Lasswitz was by training and employment a university professor, and he published a great deal of scholarly writing on the subjects of philosophy and science, mostly in the heavy style expected of serious scholarly writing at that time. However, he also wrote a large number of short stories and novels of a most imaginative nature, along with essays on the subject of writing science fiction. He was a contemporary of Jules Verne and H. G. Wells, working in a time when speculative fiction had not yet received the tarnish of disrepute it would gain in the twentieth century, when it became associated with dime novels, juvenile literature, and popular literature in general. In the last decades of the nineteenth century, even a respectable scholar could dabble in “literary speculations” without damaging his reputation.
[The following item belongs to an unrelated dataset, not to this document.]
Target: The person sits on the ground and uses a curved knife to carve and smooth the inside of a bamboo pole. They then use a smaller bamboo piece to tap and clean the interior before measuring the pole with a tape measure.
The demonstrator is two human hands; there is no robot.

Many of Lasswitz’s stories had a strong satirical element, using the author’s wide-ranging knowledge of philosophy and science to poke fun at the scientific establishment of his time, which had become quite satisfied with its ability to grasp the nature of reality and devise a theory for everything, not realizing that these theories would soon be totally upended by the great scientific breakthroughs of the twentieth century. Lasswitz also wrote several novels about space travel that would inspire an entire generation of German aeronautical and astronautical engineers, culminating in the rocketry work of Wernher von Braun. However, many of Lasswitz’s works, while filled with philosophical depth, suffered from weak characterization and an excessive reliance on dialogue to convey information to the reader. Lasswitz died in 1910, shortly before the German Empire would be torn apart by World War I. However, the English translation of his work by Willy Ley some forty years later introduced Lasswitz to a new generation of readers in the United States just as rocketry and interplanetary travel were becoming realities.